In order to include employees, suppliers, and customers in your processes, the system must easily support the extended enterprise which often spans the globe. Doing this in the first phase of implementation with minimal impact to your IT resources will enable you to enjoy the benefits of a collaboration more quickly and with less overhead.

3. Manages the CAPA process, including tasks, assignments, deadlines, all connected to affected products and documents

The collaborative quality system will enforce your CAPA business processes. With a process that can impact the entire organization, you need a system that can track key activities and provide a historical audit trail. By linking to the affected documents, users of the documents can see there is a pending action against the document and even open that action to come up to speed.
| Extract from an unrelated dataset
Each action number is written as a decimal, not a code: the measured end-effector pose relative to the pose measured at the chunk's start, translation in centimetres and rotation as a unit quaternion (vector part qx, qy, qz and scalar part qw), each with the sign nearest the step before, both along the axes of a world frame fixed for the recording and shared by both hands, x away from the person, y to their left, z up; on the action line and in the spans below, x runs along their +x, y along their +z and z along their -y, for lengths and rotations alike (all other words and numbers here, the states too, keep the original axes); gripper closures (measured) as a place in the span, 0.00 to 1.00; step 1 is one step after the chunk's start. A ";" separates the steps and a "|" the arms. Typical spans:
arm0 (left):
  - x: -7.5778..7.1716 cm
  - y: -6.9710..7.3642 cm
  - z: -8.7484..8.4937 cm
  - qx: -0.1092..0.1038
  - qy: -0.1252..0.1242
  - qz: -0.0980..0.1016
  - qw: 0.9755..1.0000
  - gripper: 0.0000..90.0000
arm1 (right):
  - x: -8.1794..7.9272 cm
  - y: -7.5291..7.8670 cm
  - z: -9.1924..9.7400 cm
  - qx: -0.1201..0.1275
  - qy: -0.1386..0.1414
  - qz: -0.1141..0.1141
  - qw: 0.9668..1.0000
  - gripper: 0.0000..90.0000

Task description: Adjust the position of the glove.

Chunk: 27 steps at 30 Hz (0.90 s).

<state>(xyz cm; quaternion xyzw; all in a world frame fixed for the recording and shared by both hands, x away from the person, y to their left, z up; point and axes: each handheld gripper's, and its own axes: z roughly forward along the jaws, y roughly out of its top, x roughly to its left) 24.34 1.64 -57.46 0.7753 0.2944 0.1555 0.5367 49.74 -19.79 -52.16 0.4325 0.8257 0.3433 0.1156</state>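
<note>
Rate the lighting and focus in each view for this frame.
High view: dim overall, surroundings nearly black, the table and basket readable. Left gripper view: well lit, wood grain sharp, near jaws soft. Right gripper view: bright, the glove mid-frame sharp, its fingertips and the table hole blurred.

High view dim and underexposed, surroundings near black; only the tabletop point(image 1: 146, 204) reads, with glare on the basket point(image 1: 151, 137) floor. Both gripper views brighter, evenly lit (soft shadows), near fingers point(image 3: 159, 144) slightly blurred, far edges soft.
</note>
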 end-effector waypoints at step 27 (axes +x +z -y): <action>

To speed implementation, the quality system should come configured with standard quality processes, like Eight Disciplines of Problem Solving (or “8D”).
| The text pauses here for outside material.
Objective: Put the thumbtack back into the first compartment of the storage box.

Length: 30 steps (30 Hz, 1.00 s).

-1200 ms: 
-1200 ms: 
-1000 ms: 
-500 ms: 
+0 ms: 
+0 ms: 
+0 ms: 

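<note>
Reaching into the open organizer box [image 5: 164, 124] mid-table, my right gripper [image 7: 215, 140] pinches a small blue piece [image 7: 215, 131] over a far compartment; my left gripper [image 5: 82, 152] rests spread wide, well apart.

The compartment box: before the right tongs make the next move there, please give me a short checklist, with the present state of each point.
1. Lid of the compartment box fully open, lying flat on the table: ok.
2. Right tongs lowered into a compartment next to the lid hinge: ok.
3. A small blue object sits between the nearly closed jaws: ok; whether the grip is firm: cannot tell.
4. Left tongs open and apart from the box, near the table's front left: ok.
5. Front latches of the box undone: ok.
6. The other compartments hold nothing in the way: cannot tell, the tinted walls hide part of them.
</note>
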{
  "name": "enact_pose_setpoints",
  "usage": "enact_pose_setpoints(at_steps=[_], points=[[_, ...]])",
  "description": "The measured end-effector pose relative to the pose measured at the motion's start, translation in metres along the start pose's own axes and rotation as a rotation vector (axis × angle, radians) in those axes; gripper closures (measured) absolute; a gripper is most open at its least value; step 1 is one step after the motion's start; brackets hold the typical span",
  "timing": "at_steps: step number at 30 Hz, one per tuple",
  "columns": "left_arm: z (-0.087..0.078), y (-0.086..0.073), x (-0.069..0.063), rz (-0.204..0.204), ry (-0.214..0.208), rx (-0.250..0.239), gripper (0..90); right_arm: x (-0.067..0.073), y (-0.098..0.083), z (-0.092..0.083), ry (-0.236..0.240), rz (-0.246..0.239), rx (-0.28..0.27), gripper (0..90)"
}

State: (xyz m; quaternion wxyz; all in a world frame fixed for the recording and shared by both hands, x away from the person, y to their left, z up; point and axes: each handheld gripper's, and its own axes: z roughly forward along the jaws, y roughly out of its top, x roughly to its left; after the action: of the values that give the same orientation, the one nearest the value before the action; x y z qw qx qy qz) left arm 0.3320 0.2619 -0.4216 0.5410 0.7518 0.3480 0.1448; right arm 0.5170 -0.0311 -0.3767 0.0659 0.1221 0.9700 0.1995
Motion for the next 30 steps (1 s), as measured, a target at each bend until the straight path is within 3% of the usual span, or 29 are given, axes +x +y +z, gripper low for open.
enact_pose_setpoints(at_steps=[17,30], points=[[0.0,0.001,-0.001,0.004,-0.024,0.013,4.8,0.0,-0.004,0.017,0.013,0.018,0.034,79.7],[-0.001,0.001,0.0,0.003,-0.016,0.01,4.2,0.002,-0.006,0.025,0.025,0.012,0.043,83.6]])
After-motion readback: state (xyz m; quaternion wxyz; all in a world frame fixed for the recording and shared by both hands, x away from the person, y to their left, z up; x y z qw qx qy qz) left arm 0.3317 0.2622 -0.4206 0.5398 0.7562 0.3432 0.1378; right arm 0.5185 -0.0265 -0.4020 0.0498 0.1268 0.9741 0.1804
Why reinvent the wheel? The best quality management systems (and the people who define, create, and support CAPA processes) understand current, established best practices. Having a versatile system to support proven best practice quality processes reduces the time to implement and yields key benefits as companies address quality issues before, during and after shipping their products to market. The system should also be flexible enough to support custom processes when needed.

4. Integrates quality processes with engineering change process

A CAPA incident (or Corrective Action Request) may require an ECO to resolve a product problem. When that happens, you want the Quality team to have visibility into the engineering change process. Likewise, engineering teams should have visibility into quality issues that link directly to the affected product.

Users should have visibility into all pending or released quality issues and engineering changes to enable easy research of all historical activity.

Integrating the engineering and quality processes eliminates the need for duplicate data entry or the need for cross-referencing with attribute data. You can quickly view and drill into related records.

5. Provides analytics for understanding the strengths and bottlenecks of your processes

With analytics, process owners see process metrics in real-time, so they can apply resources to meet business objectives. Modern analytics are so easy to use, you don’t need to program reports. You always have instant access to real-time data.

Conclusion

Using a compliant Quality Management System, with CAPA software built-in, your company will be ahead of the 515 companies with CAPA related FDA 483s. You will be compliant and maintain compliance with less anxiety and overhead.

Including all departments and suppliers as part of your CAPA process will shorten time to market, control spend, and improve product quality. You will capture and expand market share, enhancing quality while helping more patients with your products.